■ **Exercise directions**: Restate the full listing precisely as written.

■ **Data**:
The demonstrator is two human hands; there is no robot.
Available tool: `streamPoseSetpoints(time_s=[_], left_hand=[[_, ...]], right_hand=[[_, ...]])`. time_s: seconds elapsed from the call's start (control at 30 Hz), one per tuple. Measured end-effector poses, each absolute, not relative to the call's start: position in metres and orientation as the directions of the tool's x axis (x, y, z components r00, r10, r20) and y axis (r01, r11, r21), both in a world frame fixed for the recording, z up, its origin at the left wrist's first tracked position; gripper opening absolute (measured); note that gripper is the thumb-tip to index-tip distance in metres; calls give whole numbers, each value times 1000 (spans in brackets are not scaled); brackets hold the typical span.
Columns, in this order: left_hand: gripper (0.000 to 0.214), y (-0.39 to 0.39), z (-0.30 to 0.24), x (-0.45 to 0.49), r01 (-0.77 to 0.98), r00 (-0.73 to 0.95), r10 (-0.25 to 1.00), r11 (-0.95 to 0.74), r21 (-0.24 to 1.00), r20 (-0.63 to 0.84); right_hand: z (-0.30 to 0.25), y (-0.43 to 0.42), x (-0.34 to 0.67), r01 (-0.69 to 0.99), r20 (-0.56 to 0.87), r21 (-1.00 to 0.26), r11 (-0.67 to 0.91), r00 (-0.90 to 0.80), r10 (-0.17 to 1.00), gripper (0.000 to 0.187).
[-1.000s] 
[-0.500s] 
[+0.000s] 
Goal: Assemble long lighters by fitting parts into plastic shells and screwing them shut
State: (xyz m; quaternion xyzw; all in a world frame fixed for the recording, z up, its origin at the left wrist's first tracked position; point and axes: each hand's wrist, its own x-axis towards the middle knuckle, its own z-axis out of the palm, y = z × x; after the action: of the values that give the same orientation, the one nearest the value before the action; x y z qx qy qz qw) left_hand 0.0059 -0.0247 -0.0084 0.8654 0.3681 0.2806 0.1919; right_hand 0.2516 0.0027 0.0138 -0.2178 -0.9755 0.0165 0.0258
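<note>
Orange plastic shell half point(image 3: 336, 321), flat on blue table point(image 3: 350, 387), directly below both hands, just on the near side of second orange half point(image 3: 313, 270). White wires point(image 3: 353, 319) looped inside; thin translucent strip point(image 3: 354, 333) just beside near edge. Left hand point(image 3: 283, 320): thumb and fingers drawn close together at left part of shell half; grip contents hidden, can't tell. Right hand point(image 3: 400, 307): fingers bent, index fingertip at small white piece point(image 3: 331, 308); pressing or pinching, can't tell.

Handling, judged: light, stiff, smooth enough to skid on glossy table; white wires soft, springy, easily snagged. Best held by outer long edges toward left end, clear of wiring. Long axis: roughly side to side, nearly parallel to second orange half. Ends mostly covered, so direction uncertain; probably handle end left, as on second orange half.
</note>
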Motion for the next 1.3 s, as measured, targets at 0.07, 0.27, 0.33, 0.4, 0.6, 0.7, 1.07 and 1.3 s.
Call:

■ **Solution**:
The demonstrator is two human hands; there is no robot.
Available tool: `streamPoseSetpoints(time_s=[_], left_hand=[[_, ...]], right_hand=[[_, ...]])`. time_s: seconds elapsed from the call's start (control at 30 Hz), one per tuple. Measured end-effector poses, each absolute, not relative to the call's start: position in metres and orientation as the directions of the tool's x axis (x, y, z components r00, r10, r20) and y axis (r01, r11, r21), both in a world frame fixed for the recording, z up, its origin at the left wrist's first tracked position; gripper opening absolute (measured); note that gripper is the thumb-tip to index-tip distance in metres; calls give whole numbers, each value times 1000 (spans in brackets are not scaled); brackets hold the typical span.
Columns, in this order: left_hand: gripper (0.000 to 0.214), y (-0.39 to 0.39), z (-0.30 to 0.24), x (-0.45 to 0.49), r01 (-0.77 to 0.98), r00 (-0.73 to 0.95), r10 (-0.25 to 1.00), r11 (-0.95 to 0.74), r21 (-0.24 to 1.00), r20 (-0.63 to 0.84); right_hand: z (-0.30 to 0.25), y (-0.43 to 0.42), x (-0.34 to 0.67), r01 (-0.69 to 0.99), r20 (-0.56 to 0.87), r21 (-1.00 to 0.26), r11 (-0.67 to 0.91), r00 (-0.90 to 0.80), r10 (-0.17 to 1.00), gripper (0.000 to 0.187).
[-1.000s] 
[-0.500s] 
[+0.000s] 
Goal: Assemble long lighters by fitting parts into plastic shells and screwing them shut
State: (xyz m; quaternion xyzw; all in a world frame fixed for the recording, z up, its origin at the left wrist's first tracked position; point and axes: each hand's wrist, its own x-axis towards the middle knuckle, its own z-axis out of the palm, y = z × x; after the action: of the values that give the same orientation, the one nearest the value before the action; x y z qx qy qz qw) left_hand 0.0059 -0.0247 -0.0084 0.8654 0.3681 0.2806 0.1919; right_hand 0.2516 0.0027 0.0138 -0.2178 -0.9755 0.0165 0.0258
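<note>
Orange plastic shell half point(image 3: 336, 321), flat on blue table point(image 3: 350, 387), directly below both hands, just on the near side of second orange half point(image 3: 313, 270). White wires point(image 3: 353, 319) looped inside; thin translucent strip point(image 3: 354, 333) just beside near edge. Left hand point(image 3: 283, 320): thumb and fingers drawn close together at left part of shell half; grip contents hidden, can't tell. Right hand point(image 3: 400, 307): fingers bent, index fingertip at small white piece point(image 3: 331, 308); pressing or pinching, can't tell.

Handling, judged: light, stiff, smooth enough to skid on glossy table; white wires soft, springy, easily snagged. Best held by outer long edges toward left end, clear of wiring. Long axis: roughly side to side, nearly parallel to second orange half. Ends mostly covered, so direction uncertain; probably handle end left, as on second orange half.
</note>
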Motion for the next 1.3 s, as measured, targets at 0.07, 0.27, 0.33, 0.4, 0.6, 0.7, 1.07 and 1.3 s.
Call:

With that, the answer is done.